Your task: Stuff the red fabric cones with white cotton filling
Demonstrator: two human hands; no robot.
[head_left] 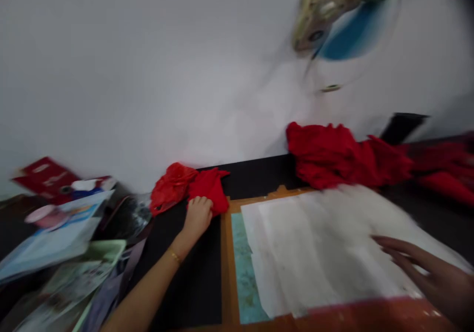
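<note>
My left hand [200,212] reaches to the far side of the table, its fingers curled onto a folded red cloth [212,189]. An orange-red plastic bag [173,186] lies against the cloth's left side. Over the right part of some thin white sheets [296,243] is my right hand [418,268], blurred, with its fingers stretched out and apart. Nothing shows in its grasp. Under the sheets is a board with a brown border [226,273] and a blue-green patterned strip [247,273].
A crumpled red cloth heap [333,154] sits at the back right by the wall. On the left are a green basket [111,247], a pink round container [47,217], plastic packets [74,233] and a red box [48,179]. A small fan [348,31] hangs above right.
</note>
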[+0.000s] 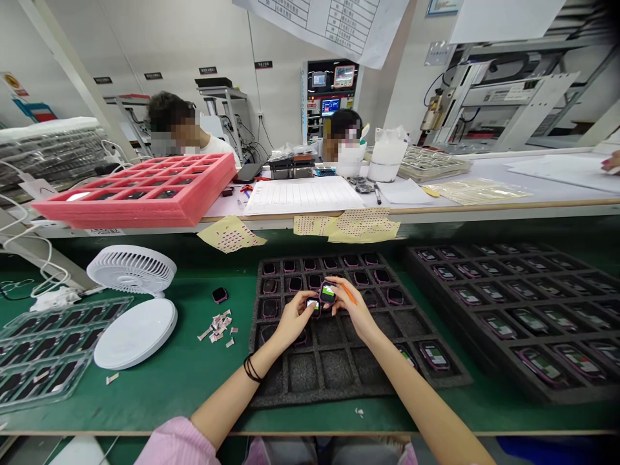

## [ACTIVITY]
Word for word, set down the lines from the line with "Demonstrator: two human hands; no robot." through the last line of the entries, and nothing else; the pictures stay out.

## [YOUR RESPONSE]
Demonstrator: two human hands; no robot.
[head_left] 
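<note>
My left hand [200,212] reaches to the far side of the table, its fingers curled onto a folded red cloth [212,189]. An orange-red plastic bag [173,186] lies against the cloth's left side. Over the right part of some thin white sheets [296,243] is my right hand [418,268], blurred, with its fingers stretched out and apart. Nothing shows in its grasp. Under the sheets is a board with a brown border [226,273] and a blue-green patterned strip [247,273].
A crumpled red cloth heap [333,154] sits at the back right by the wall. On the left are a green basket [111,247], a pink round container [47,217], plastic packets [74,233] and a red box [48,179]. A small fan [348,31] hangs above right.
</note>
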[+0.000s] 

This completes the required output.